「ラストは泣ける。前半はあまり盛り上がらないが、それは後半に生きてくるので、我慢して観よう」銀河鉄道の父 p.f.nagaさんの映画レビュー(感想・評価)
ラストは泣ける。前半はあまり盛り上がらないが、それは後半に生きてくるので、我慢して観よう
父の視点で描くというアイデアがうまくハマっていると思う。この映画というより、原作の門井 慶喜氏のアイデアだが。

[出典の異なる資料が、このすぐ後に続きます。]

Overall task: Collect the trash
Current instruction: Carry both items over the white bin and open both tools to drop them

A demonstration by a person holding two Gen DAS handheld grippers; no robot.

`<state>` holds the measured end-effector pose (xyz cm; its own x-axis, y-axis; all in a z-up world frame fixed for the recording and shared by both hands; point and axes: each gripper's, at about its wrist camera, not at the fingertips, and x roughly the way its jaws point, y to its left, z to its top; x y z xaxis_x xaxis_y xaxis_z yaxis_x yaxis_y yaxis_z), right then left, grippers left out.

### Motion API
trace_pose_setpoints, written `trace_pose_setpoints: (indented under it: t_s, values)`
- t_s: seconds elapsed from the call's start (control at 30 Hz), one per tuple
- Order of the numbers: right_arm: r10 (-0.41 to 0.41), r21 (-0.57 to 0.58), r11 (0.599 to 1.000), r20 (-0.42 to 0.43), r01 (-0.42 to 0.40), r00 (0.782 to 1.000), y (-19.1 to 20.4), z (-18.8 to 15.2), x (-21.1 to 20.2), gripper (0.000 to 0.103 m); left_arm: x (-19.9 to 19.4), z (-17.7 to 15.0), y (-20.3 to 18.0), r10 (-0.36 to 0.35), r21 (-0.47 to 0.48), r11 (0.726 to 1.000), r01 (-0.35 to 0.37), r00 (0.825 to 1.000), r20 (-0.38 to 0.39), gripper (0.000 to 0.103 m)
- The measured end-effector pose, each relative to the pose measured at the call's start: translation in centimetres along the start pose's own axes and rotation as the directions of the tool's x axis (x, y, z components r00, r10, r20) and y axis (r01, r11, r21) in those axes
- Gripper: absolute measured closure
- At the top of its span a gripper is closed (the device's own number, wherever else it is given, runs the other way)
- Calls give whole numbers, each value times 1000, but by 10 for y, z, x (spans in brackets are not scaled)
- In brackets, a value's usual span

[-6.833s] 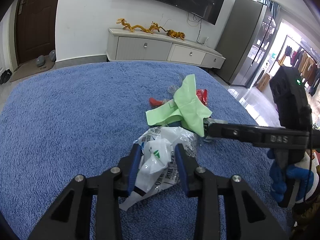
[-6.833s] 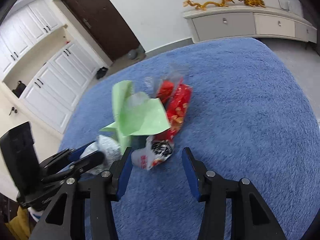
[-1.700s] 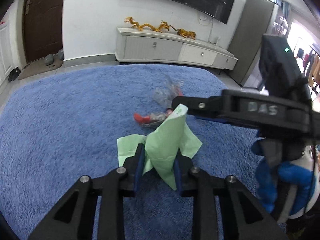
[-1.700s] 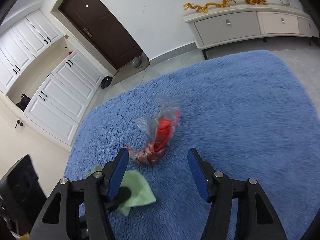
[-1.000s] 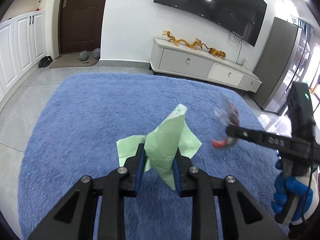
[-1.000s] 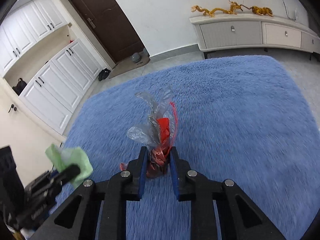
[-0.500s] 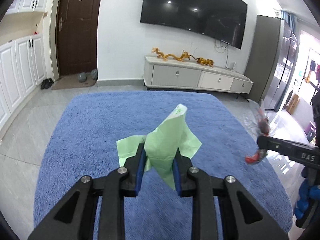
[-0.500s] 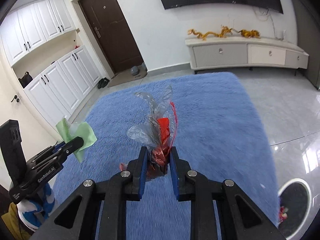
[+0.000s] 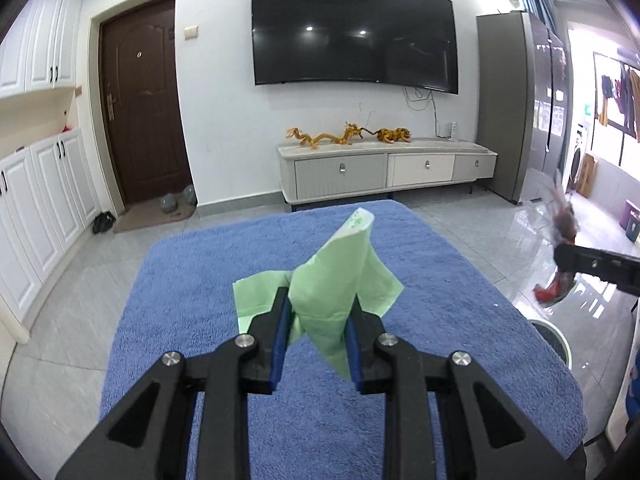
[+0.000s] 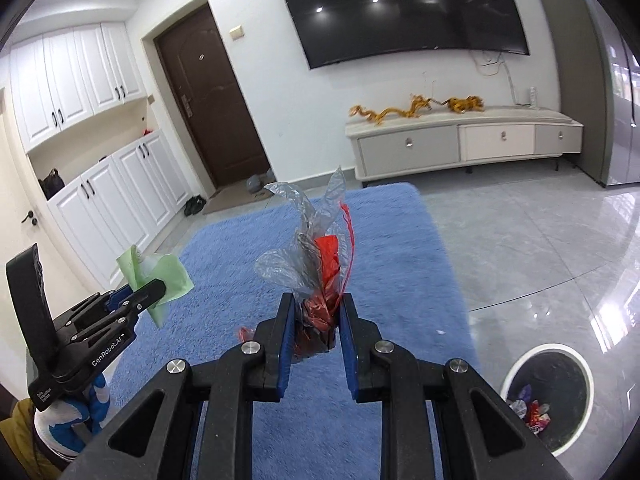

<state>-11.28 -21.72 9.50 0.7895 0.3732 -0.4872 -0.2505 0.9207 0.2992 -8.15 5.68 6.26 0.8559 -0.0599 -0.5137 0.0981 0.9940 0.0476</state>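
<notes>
My left gripper (image 9: 316, 322) is shut on a crumpled green paper (image 9: 340, 280) and holds it high above the blue rug (image 9: 200, 280). It also shows in the right wrist view (image 10: 154, 286) at the left. My right gripper (image 10: 318, 322) is shut on a clear and red plastic wrapper (image 10: 320, 264), also raised above the rug (image 10: 392, 272). That wrapper shows at the right edge of the left wrist view (image 9: 562, 236). A white trash bin (image 10: 546, 394) with a dark liner holds several wrappers on the floor at the lower right.
The bin's rim (image 9: 554, 338) peeks in beside the rug. Shiny grey tile floor (image 10: 540, 248) lies to the right. A TV cabinet (image 9: 384, 172) stands at the back wall under a TV. White cupboards (image 10: 100, 216) and a brown door (image 9: 140, 120) are at the left.
Both grippers have risen higher above the rug with their trash still held. The right gripper shut on the red wrapper about a second ago; the bin has come further into its view.
</notes>
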Motion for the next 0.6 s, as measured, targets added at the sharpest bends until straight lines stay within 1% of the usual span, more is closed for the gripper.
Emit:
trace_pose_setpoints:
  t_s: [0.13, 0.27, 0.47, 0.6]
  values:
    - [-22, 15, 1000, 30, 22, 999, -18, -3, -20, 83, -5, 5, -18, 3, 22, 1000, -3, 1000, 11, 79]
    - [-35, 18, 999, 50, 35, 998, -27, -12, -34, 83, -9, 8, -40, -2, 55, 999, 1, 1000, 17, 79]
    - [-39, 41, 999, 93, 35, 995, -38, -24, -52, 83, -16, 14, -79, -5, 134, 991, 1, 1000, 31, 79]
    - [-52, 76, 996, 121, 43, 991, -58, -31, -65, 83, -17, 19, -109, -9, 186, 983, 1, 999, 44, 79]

この映画を見る前は、宮沢賢治は偉人で、子供の頃から立派だったのだろうと思っていたが、そうでもない姿が描かれる。なので、観ていて、しばらくは気持ちが盛り上がらない。でも、父親の視点で観ているので、「そうだよなあ。子供って親の期待通りには育たないよなあ」と、宮沢親子に共感する気持ちになる。あとで調べてみると、宮沢賢治が挫折したり、脇道にそれたりしたのは、実際にあったことのようなので、宮沢親子の葛藤もこれに近かったのだろうと思った。
映画の後半は、文学に励む姿や、農業指導をする姿が描かれて、自分が抱いていた宮沢賢治イメージに近づく。後半は、感動的なセリフがたくさんでてきて、泣けた。特にラストの賢治の死の場面は、涙があふれた。
前半の「親の期待通りには育ってくれない」ということや「賢治自身、思った通りに行かない」ことが、後半のセリフの背景にもなっているので、共感がより深くなった気がする。
宮沢親子に役所広司と菅田将暉を配したのは正解。観ていて爽快とは言えない前半から映画に入って行けたし、映画の仕上がりを数段上げていると思う。
エピソードを上手に切り取ったり、感動的なセリフを創ったりした脚本の坂口理子さんにも拍手。アリガトガンシタは何度か出てきたが、どれも感動的。
津軽弁なので、セリフが聞き取れないところがあったので、Amazonの配信で字幕ONにして鑑賞。